Another thing that was great about this book was its rustic appeal. I'm sort of a city girl, but I had not a bit of trouble appreciating the sections in which Catherine tends to her garden, or her forays into French cooking. I liked the quiet feel of the writing in these sections and it was constantly edifying to my soul to read about the wild mushrooms found in the woods and the elusive pack of wild boars that Catherine observes. There was something so charming and genteel about the life she was living out in the French countryside, and many times while reading I would drift off into daydreams about escaping the city to find solace in the woods and mountains. There was such a feeling of cohesion and peace within Catherine's life out there, and I found that a lot of these sections gave the book such charm. Reading about Catherine's day-to-day life in the Cévennes mountains made me at once feel relaxed and put me in a very peaceful frame of mind, which is something that I desperately needed.
The focus on the tapestries and Catherine's various other handicrafts was also something to be admired. I didn't know very much about this form of artistry before reading this book, but Thornton had a way of explaining everything so clearly that even a layperson could get caught up in it. Her descriptions of the work Catherine did and the dying and collecting of thread struck me as very knowledgeable, and I wondered many times if Thornton herself engaged in tapestry making, such was the level of expertise that she created in her story. I also liked that Catherine's artwork was so appreciated and sought after by the locals because so often crafts and art are things that are pursued and appreciated alone. The aspect of a single woman living in France and being such an expert needlewoman somehow appealed to some of my softer and more creative emotions. Often times, when one doesn't participate in a craft like this, reading about it can be alienating or just plain boring, which is something that Thornton very successfully escapes in her work.
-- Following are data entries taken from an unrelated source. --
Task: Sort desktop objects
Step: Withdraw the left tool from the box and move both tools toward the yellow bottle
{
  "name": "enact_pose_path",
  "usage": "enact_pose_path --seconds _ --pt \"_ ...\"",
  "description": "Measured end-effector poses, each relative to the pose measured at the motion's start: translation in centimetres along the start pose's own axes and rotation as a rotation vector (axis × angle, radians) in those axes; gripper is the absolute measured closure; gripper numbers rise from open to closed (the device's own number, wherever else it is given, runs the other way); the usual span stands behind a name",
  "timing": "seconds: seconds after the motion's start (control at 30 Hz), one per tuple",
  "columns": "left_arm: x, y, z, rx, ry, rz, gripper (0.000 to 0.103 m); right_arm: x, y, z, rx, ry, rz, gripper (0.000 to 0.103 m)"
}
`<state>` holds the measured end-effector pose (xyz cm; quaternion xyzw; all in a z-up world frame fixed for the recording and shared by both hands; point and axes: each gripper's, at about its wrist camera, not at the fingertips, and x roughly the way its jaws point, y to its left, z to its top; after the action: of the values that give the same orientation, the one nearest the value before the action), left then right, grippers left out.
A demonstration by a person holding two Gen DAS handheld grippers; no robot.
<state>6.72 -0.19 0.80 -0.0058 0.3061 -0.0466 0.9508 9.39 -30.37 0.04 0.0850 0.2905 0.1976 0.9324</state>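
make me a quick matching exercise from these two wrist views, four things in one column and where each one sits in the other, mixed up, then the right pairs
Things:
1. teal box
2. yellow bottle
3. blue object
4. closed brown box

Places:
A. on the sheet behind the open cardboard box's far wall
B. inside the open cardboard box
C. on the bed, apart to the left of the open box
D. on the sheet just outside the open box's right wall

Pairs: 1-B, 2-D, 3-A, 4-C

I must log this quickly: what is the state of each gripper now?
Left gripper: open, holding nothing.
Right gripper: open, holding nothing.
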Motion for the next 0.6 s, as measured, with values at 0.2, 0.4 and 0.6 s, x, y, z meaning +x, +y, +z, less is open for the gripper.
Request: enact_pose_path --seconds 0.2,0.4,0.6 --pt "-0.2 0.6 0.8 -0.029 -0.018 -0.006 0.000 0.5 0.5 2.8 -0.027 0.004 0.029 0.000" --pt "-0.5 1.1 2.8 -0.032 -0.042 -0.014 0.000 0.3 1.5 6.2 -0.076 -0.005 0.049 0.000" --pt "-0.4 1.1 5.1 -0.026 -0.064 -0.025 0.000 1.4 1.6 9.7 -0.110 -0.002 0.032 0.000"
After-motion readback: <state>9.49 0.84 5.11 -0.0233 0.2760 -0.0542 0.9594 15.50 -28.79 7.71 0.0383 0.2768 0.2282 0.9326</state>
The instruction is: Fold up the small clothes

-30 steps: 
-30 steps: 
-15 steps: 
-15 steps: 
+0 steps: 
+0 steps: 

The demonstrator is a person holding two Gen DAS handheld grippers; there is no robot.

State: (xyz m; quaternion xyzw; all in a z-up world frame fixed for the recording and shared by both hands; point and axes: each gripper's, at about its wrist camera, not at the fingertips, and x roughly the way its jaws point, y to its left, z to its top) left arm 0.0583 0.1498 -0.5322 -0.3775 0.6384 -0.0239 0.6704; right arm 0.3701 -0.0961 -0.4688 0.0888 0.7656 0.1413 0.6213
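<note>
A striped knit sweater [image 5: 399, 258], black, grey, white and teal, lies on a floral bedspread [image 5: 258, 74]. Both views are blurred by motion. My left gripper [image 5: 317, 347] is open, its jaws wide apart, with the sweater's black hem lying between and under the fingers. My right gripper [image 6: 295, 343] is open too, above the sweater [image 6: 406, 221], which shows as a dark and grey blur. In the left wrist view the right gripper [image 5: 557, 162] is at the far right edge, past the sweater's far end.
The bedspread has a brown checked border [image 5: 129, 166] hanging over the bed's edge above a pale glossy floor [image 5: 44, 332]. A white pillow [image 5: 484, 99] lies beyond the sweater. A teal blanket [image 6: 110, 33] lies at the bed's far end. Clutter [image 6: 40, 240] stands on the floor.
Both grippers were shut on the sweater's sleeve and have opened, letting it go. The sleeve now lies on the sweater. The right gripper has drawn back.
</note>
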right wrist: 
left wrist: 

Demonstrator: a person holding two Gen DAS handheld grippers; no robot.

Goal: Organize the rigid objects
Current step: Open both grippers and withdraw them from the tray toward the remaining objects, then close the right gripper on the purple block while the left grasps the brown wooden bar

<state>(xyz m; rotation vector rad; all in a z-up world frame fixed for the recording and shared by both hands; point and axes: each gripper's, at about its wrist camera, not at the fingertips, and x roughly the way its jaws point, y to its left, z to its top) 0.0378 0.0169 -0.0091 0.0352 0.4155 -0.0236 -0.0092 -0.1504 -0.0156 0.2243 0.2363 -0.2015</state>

I was so enthralled with this book and I think I read it at a perfect time in my life. The quietness and rustic qualities really spoke to me in a way that had a healing effect on me during a rough patch I was having, and I would be interested in re-reading this book at another time to examine other aspects of the story that Thornton so expertly crafted. It's a love story, yes, but also, and I think more importantly, a story about a woman who is strong, independent and wise, and who takes a chance on a life that not many of us will ever experience. I think this book would appeal to a lot of readers and it would be a great read to curl up with on a rainy afternoon. A great and gentle read. Recommended!